Assignment - Word for word, copy the entire listing below, but do not carry over any pictures.

───── Given information

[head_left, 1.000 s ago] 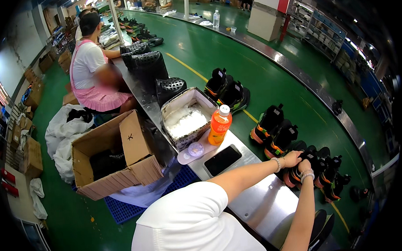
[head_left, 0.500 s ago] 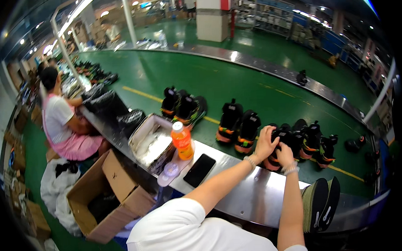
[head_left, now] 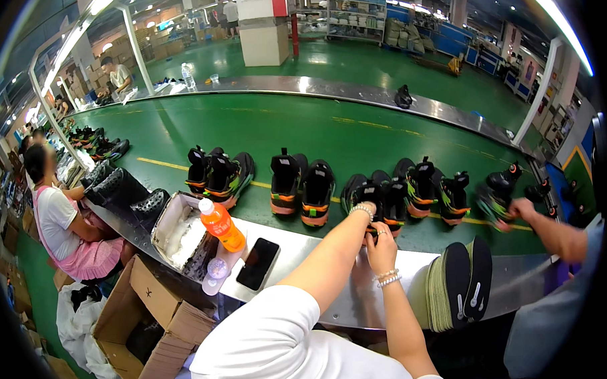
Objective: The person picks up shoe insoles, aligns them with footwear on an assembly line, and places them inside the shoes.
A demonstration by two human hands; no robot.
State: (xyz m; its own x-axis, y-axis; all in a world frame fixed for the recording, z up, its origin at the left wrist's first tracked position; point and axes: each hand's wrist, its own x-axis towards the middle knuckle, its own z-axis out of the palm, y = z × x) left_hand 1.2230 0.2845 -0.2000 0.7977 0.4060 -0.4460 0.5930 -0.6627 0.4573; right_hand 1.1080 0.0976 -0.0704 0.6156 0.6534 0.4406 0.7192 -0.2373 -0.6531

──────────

Exercise answer -
[head_left, 1.000 s ago] 
[head_left, 0.500 s ago] 
[head_left, now] 
Objective: The person picks up shoe insoles, aligns them with footwear on an assembly line, and places them inside the shoes.
A demonstration by two human hands; no robot.
State: (xyz m; its own x-axis, y-axis; all in a world frame fixed for the recording, z up, its origin at the left wrist's first tracked position; point and axes: each hand's wrist, its own x-axis towards the middle knuckle, its own z-axis out of the palm, y = z × x) left_hand 1.2230 0.2845 -0.2000 0.7977 0.4060 -0.4460 0.5930 -0.6627 0.4573; right_hand 1.1080 0.0976 -0.0704 0.6156 0.6534 0.4406 0.7192 -0.2373 -0.6531

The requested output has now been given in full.